== WORK ITEM ==
Make an exact copy of the lines starting at the top of the listing below and ending at the line that contains "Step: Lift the", inclusive.

== INPUT RECORDS ==
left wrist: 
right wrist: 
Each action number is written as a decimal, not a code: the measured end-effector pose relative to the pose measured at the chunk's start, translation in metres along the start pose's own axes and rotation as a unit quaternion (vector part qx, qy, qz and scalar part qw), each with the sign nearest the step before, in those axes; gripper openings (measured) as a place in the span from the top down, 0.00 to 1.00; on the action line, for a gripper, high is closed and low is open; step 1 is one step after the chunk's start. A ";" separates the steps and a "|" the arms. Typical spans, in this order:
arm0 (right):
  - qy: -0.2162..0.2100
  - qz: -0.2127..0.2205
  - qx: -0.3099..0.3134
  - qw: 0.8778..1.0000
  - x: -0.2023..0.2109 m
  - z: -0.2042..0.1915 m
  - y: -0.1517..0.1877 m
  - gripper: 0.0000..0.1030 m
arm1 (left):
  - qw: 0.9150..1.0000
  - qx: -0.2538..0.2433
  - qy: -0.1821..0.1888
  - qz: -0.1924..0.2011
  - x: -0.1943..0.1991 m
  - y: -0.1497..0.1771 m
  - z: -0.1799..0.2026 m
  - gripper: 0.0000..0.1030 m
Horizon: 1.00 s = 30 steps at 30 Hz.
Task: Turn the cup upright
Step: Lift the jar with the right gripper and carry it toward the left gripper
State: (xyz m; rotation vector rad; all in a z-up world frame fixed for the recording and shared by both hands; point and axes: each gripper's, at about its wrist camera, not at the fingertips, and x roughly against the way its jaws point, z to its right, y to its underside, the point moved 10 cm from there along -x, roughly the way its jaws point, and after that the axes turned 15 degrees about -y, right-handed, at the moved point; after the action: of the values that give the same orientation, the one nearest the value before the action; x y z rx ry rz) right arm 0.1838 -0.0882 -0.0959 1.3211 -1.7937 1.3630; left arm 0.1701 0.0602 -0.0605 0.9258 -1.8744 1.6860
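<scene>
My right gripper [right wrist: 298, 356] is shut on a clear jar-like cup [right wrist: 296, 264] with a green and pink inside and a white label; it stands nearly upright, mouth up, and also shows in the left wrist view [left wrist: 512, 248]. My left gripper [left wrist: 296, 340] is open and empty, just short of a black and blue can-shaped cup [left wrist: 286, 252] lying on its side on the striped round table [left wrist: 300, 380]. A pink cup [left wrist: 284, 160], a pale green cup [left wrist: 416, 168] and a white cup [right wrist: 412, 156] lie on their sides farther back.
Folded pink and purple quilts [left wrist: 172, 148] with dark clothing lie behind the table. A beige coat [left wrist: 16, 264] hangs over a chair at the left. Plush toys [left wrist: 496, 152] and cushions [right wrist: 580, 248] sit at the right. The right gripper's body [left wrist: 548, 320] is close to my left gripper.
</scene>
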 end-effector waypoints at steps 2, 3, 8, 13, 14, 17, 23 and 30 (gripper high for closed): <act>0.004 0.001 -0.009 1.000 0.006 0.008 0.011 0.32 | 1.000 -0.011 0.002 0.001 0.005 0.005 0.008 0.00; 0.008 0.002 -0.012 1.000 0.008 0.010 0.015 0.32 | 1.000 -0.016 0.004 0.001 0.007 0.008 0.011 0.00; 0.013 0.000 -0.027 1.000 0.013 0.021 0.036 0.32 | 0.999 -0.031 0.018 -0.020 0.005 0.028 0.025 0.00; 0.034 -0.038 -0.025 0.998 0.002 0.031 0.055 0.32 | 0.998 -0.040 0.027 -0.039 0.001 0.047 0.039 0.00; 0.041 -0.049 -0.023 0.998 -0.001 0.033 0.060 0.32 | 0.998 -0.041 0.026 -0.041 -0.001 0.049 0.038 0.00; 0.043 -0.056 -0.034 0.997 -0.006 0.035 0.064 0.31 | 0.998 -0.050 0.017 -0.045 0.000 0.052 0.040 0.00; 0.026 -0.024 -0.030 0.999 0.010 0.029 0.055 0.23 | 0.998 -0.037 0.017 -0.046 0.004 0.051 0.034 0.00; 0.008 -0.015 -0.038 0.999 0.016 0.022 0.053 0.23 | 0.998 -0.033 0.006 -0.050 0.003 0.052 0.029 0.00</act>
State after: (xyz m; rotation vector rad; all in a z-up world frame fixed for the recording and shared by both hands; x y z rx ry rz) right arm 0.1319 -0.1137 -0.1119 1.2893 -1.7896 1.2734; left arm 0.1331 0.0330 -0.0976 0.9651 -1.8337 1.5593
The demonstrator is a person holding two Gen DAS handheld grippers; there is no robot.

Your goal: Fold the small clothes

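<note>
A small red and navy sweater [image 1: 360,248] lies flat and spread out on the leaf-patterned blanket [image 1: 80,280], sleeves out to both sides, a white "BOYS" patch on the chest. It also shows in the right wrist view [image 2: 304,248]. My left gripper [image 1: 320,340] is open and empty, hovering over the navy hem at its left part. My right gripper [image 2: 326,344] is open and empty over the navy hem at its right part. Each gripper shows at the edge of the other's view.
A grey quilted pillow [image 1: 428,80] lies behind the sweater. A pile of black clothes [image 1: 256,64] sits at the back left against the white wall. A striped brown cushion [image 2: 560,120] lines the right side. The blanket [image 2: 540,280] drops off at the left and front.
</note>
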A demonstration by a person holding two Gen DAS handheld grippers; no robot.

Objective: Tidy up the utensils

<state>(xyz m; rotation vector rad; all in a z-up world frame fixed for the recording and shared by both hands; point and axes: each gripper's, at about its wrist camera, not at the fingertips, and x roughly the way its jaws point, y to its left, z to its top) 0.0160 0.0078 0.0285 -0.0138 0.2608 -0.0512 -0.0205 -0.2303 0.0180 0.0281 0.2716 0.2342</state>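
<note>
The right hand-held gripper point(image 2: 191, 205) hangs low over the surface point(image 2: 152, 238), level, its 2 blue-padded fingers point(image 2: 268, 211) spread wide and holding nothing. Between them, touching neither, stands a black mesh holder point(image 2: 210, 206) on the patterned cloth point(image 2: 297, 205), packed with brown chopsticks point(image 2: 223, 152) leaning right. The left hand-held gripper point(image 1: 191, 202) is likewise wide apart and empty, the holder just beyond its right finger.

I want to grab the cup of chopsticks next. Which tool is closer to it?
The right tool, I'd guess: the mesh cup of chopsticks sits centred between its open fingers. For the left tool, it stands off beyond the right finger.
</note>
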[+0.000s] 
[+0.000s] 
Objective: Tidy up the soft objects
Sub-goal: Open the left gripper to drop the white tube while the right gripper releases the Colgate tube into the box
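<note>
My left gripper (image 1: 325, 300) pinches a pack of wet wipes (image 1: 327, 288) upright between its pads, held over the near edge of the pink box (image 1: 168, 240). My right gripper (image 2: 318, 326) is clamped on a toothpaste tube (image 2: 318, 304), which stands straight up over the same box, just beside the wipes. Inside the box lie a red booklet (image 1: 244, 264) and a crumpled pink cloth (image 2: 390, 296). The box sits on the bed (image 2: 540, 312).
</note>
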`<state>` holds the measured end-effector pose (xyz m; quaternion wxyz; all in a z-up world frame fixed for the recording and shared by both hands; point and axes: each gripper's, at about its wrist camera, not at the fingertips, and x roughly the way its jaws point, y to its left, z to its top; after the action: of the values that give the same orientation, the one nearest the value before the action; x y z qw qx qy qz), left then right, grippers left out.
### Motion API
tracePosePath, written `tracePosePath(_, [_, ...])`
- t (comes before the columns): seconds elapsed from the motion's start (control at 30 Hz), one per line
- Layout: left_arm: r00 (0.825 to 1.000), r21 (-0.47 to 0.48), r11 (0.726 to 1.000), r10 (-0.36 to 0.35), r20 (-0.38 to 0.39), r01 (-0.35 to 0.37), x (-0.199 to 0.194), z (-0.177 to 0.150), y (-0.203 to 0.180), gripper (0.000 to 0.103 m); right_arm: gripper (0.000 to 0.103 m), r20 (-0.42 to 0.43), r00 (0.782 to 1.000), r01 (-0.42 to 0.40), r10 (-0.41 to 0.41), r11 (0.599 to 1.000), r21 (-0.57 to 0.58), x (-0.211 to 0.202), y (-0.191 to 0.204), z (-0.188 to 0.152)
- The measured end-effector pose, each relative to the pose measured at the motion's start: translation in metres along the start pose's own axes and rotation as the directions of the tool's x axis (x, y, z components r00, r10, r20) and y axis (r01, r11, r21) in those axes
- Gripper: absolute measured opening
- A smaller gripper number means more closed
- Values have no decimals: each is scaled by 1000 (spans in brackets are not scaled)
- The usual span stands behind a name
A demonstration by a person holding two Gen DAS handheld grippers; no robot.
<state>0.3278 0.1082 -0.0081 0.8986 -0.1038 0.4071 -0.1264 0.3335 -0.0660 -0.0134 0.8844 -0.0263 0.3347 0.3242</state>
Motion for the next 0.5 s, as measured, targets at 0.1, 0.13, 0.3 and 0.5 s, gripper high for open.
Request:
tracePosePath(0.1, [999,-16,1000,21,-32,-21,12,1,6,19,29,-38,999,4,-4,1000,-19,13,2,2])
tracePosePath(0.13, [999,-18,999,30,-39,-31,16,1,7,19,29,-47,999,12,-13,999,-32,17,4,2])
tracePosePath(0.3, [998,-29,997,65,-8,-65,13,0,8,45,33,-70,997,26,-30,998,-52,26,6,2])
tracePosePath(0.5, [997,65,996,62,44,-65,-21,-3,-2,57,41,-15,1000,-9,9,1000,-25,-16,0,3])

== SOLVED EXERCISE ==
left wrist: 
right wrist: 
Each action number is written as a decimal, not a code: the measured end-effector pose relative to the pose measured at the chunk's start, translation in metres along the start pose's own axes and rotation as a unit quaternion (vector part qx, qy, qz and scalar part qw), each with the sign nearest the step before, in those axes; gripper openings (measured) as a place in the span from the top down, 0.00 to 1.00; on the action line, for a gripper, high is closed and low is open; step 1 is one step after the chunk's start. A ";" separates the steps and a "|" the arms. Typical spans, in this order:
arm0 (right):
  - qy: -0.2162..0.2100
  - qz: -0.2127..0.2205
  - qx: -0.3099..0.3134
  - qw: 0.8778..1.0000
  - x: -0.2023..0.2109 m
  - z: -0.2042..0.1915 m
  - y: -0.1517..0.1877 m
  - gripper: 0.0000..0.1030 m
arm1 (left):
  - qw: 0.9150..1.0000
  - qx: -0.2538..0.2433
  - qy: -0.1821..0.1888
  - qz: -0.1924..0.2011
  - x: -0.1943..0.1991 m
  - y: -0.1497..0.1771 m
  - z: -0.1799..0.2026 m
  - gripper: 0.0000..0.1030 m
Horizon: 1.00 s = 30 steps at 30 Hz.
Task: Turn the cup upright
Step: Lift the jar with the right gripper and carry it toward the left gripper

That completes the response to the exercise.